*TASK GOAL:* Go through the listing below and say how many lines include "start". Give the number by itself.

*TASK MATERIAL:*
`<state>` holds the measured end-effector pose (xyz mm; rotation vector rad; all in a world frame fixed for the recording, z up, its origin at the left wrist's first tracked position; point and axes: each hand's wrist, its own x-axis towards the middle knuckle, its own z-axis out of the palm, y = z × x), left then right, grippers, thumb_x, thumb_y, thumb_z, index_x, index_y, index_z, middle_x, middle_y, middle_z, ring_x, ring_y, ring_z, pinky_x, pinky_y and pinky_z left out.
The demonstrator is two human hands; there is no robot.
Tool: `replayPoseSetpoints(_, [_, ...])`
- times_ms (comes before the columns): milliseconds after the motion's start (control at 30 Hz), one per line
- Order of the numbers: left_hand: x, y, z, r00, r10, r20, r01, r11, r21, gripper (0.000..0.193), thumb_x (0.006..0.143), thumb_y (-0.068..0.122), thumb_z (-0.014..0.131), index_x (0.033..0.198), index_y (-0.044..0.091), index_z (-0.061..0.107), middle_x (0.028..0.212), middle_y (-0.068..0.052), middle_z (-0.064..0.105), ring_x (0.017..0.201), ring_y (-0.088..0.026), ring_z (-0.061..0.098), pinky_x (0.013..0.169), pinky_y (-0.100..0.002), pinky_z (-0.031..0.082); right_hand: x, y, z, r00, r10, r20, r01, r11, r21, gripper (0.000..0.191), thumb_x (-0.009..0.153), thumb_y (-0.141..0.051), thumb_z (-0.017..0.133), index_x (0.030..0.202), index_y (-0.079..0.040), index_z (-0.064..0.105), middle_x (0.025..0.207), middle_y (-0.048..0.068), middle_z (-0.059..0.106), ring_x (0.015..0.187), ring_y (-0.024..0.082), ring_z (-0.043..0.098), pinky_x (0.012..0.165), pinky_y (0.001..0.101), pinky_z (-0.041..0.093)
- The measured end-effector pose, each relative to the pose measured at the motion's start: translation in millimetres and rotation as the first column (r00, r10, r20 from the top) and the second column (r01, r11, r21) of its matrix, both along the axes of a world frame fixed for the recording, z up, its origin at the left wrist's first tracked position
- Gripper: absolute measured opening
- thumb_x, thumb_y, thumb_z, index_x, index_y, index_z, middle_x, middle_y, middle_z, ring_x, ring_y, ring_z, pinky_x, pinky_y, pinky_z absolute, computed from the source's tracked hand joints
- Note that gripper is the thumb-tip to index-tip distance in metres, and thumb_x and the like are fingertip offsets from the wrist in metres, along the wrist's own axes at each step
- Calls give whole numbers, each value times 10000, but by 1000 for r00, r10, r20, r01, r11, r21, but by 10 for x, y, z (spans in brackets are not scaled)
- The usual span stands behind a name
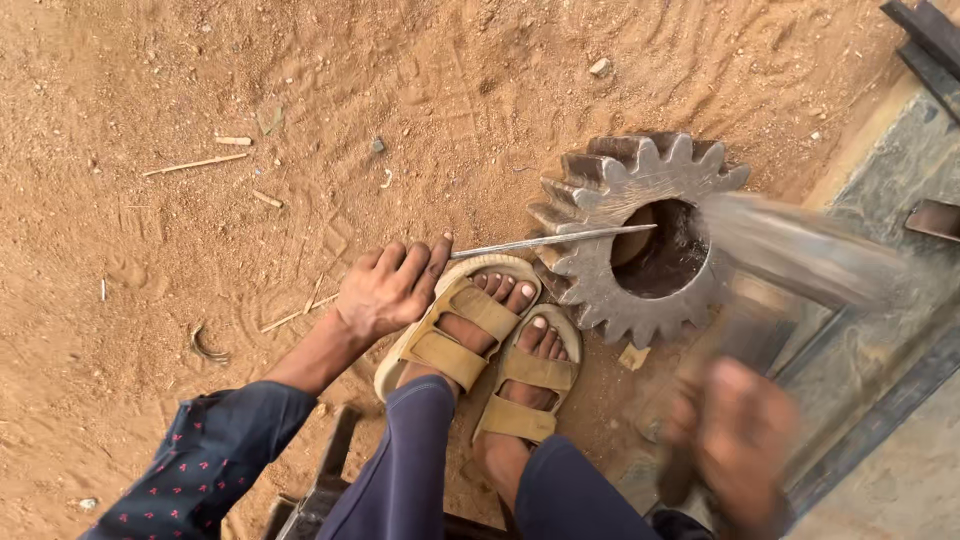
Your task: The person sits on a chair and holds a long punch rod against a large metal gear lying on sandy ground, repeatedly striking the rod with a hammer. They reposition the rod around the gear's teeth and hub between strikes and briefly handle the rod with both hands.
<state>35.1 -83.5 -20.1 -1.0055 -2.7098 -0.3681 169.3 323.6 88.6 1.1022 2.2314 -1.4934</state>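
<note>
Down on the sandy ground [200,80], seen from the head camera, the left hand [385,290] reaches in from the near left, its dark blue sleeve [200,470] dotted with small red marks. Its fingers [415,262] are closed narrowly on the near end of a thin metal blade [560,238], pinching it just above the toes of the left foot. The blade runs to the right, almost level, and its far tip lies across the top of a heavy steel gear [620,200], over the edge of the gear's central hole [665,250]. The gear lies flat on the ground, right of centre, its teeth worn and dusty.

Two feet in tan strapped sandals [480,335] stand side by side just near and left of the gear, the right sandal's toe close against its teeth.

On the near right, the right hand [735,440] is a blur; it is closed around a handle, and the grey hammer [790,250] it holds is smeared by motion above the gear's right rim. Beyond that, a dark metal frame [900,300] borders the right edge. Small sticks and pebbles lie scattered on the far left.
</note>
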Motion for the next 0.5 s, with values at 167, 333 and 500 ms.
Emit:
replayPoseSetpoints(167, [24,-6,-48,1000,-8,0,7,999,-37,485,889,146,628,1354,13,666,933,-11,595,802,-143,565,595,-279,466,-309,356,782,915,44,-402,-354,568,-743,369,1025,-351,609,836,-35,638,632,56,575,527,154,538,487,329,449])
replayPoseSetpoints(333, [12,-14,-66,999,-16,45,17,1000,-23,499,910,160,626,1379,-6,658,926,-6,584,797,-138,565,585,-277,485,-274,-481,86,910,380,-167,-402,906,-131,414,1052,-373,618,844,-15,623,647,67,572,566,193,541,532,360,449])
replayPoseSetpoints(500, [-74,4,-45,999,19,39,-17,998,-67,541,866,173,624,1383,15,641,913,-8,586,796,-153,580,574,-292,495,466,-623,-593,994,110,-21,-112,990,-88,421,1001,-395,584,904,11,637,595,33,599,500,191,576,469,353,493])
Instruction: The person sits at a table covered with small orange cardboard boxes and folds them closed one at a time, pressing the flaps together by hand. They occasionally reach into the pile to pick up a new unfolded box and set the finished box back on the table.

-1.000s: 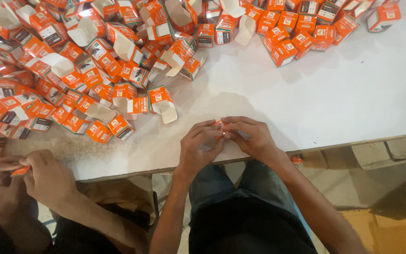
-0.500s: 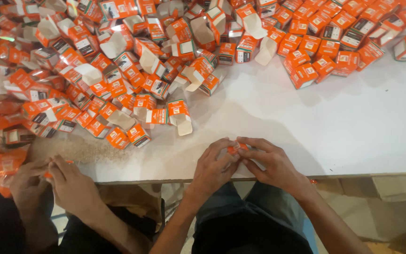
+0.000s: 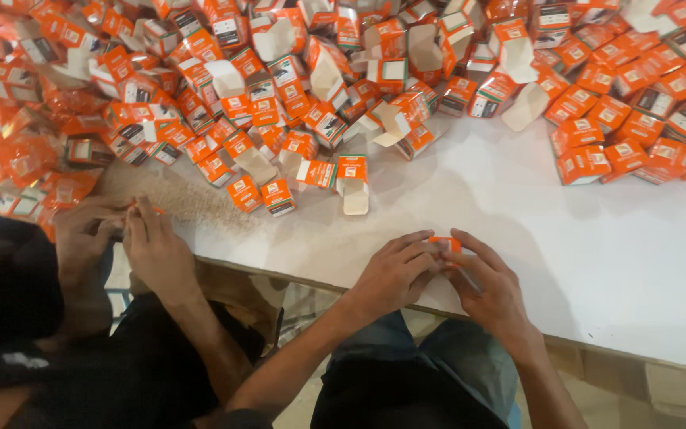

*SOLUTION FOR THIS EXERCISE:* 2